A VETERAN journalist representing Luntiang Pilipinas party-list group yesterday supported President Rodrigo “Rody” Duterte’s order for Environment Sec. Roy Cimatu and Interior Sec. Eduardo Año to start the cleanup of the most famous but heavily polluted bodies of water in the country.
Luntiang Pilipinas first nominee Michael Ubac, a former Inquirer reporter who covered the House of Representatives, said Cimatu and Año face a three-pronged problem in cleaning the Bay.
Ubac, an ex-deskman, cited the lack of wastewater treatment facilities of hotels and big establishments that dump their untreated wastewater into the Bay; the liquid waste from households and solid waste that end up in the Bay; and the toxic industrial effluents discharged by factories and ships. About 1,500 tons of waste are illegally dumped daily on private land, in rivers, creeks and in the Bay, said Ubac based to a study by the Asian Development Bank.

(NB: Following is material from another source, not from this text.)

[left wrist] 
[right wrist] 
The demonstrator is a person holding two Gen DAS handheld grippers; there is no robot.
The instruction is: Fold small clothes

Previous audits undertaken by Greenpeace and EcoWaste Coalition showed that at least 70 percent of Manila Bay wastes are plastic bags and packaging.

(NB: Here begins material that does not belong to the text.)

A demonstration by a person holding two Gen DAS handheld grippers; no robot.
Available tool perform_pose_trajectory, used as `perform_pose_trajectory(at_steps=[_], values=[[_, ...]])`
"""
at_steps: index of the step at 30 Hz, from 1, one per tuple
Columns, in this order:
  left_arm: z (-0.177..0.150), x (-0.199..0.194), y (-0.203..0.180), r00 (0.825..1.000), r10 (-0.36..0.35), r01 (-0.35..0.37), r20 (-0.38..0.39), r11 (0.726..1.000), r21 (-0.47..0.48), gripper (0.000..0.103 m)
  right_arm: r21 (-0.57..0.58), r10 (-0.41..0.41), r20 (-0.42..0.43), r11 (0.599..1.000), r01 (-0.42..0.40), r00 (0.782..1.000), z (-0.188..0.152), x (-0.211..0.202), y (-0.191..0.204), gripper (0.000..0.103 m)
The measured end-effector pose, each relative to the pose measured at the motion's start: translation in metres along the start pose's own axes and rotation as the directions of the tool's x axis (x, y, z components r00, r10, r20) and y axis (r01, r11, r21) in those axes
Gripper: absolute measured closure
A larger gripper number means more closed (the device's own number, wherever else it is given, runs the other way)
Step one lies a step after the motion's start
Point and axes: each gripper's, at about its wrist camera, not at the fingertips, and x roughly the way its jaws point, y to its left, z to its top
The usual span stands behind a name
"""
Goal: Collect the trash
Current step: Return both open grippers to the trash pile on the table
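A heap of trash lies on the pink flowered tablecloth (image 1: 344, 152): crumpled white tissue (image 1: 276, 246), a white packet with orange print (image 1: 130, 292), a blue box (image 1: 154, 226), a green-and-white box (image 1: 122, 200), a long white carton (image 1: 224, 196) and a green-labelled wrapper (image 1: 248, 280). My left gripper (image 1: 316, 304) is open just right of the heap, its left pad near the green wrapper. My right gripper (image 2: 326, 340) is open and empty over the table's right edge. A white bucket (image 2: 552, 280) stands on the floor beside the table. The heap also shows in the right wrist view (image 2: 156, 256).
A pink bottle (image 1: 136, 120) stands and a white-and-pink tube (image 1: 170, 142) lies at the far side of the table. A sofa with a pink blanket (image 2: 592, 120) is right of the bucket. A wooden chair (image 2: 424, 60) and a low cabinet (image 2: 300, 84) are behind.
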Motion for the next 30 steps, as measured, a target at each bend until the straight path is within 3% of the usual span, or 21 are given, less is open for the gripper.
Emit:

President Duterte’s order is necessary to save Manila Bay, the partylist group said.
“Manila Bay is dying. What compounds the problem is the lack of an effective roadmap for reviving this body of water despite a Supreme Court order issued ten years ago. It’s good that we have taken notice of this wanton disregard of our environmental laws. We should exert all efforts to clean it up,” said Ubac, a veteran journalist.

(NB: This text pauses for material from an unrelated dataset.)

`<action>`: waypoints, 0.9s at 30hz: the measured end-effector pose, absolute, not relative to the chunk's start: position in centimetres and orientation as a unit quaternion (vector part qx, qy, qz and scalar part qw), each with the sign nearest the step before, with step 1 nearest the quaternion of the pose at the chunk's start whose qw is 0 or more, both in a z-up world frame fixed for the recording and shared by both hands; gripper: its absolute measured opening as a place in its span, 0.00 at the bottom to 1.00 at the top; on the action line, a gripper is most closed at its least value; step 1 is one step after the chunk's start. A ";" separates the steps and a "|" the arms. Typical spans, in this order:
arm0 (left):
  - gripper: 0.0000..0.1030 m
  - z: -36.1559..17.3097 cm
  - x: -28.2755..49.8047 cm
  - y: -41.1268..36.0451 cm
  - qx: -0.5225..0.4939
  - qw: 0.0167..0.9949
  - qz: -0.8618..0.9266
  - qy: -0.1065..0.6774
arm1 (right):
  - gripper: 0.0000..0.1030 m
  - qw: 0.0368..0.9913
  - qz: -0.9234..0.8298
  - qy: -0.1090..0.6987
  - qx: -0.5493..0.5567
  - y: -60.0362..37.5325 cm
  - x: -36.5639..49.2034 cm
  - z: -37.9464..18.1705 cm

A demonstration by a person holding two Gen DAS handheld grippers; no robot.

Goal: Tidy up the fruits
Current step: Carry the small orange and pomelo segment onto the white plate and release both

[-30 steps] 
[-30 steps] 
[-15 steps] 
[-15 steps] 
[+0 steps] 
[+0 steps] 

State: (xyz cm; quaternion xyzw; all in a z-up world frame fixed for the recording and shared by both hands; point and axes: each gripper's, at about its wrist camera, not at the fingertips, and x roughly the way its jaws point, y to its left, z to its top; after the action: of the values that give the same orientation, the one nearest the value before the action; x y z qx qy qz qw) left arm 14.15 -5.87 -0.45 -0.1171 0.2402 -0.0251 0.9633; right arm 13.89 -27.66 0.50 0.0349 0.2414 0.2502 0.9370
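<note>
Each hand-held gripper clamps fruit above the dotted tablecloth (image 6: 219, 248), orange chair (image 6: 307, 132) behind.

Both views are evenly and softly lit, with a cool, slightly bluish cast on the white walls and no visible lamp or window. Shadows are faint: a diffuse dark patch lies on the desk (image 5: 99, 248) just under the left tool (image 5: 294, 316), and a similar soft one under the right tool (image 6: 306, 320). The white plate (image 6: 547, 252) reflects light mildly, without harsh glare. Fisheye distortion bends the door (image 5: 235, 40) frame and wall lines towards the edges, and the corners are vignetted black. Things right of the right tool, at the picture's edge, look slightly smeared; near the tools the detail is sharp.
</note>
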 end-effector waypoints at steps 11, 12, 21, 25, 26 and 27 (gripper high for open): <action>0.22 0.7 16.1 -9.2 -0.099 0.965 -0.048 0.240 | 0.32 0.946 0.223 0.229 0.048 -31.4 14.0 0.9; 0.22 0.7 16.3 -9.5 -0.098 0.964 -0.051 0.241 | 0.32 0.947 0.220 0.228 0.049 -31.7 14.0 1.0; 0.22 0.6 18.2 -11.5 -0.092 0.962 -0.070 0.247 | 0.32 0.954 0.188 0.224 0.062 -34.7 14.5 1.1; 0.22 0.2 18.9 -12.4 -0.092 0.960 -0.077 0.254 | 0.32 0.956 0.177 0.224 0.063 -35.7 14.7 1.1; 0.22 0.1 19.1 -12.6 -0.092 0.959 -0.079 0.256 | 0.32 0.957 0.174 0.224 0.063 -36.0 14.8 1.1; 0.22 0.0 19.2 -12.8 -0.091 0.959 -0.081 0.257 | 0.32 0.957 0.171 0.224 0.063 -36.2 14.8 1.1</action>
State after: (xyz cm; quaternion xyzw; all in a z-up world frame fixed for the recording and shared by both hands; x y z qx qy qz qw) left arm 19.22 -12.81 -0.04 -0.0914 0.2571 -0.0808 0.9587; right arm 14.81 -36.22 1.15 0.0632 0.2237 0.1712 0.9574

Sen. Loren Legarda, founder of Luntiang Pilipinas Partylist and author of the Ecological Solid Waste Management Act of 2000, called attention to the massive degradation of Manila Bay.
She noted that Manila Bay is one of Metro Manila’s crowning glories, boasting the best view of the sunset in the country “and yet it continues to be neglected: the view of the otherwise beautiful sunset is marred by styrofoam containers, plastic bags, discarded appliances and many other solid waste.”
“It’s time that we take a stand against this pollution and degradation. Let us take Manila Bay back and let us, above all, work towards a healthy, sustainable and disaster-resilient future through initiating and supporting concerted clean-up efforts,” said Legarda, the United Nations Global Champion for Resilience.
The President on Tuesday night warned hotels along Manila Bay, particularly those that do not have wastewater treatment plants, to “do something about your waste there, otherwise I will close (the hotels).”
“So hotels should put [up] water treatment plants, or I will shut them down,” the President said in a speech at a barangay summit on the peace process in Pasay City.